_EXERCISE_: Please output every line of the material as it stands, without the pictures.

_DATASET EXTRACT_:
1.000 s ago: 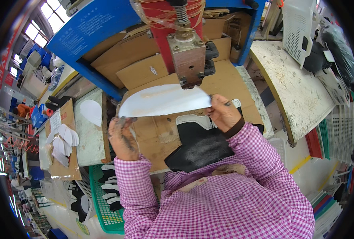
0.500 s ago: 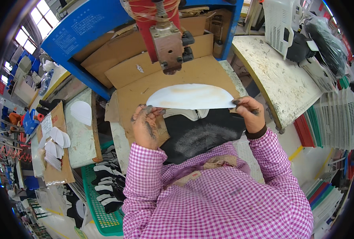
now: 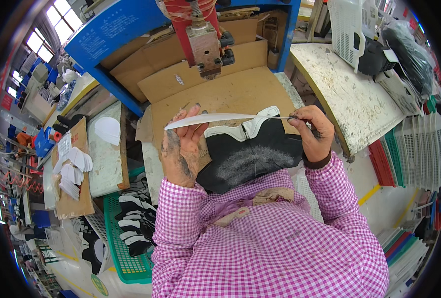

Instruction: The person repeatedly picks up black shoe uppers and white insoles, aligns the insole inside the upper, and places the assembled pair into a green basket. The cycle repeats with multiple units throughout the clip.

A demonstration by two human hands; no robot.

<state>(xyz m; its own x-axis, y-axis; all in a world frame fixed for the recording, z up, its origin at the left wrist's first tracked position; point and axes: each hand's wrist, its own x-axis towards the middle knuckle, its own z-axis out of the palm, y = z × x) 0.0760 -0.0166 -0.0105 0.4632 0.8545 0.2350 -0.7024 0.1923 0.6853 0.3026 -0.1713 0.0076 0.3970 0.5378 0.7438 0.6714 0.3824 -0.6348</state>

_RESPONSE TO THIS EXERCISE_:
1.000 s ago: 
0.500 s ago: 
now: 

Instruction: The person repeatedly picks up black shoe uppers and white insoles, aligns the insole inside the upper, and places the assembled pair into a green basket. The cycle repeats with multiple units throughout the clip.

A demonstration by two human hands; no robot.

<state>(xyz m; its own x-axis, y-axis; all in a world frame fixed for the recording, z up, its origin at the left wrist's first tracked position; point and axes: each hand's wrist, its own x-axis towards the middle knuckle, its own z-axis out of the palm, y = z × x) 0.0760 -0.0166 -0.0105 0.4632 0.8545 0.2350 -0.7024 0.1923 0.6853 0.3026 -0.1713 0.0076 0.3970 0.5378 0.7438 0.6714 0.3824 -0.6348</state>

For this exercise, nothing more is required.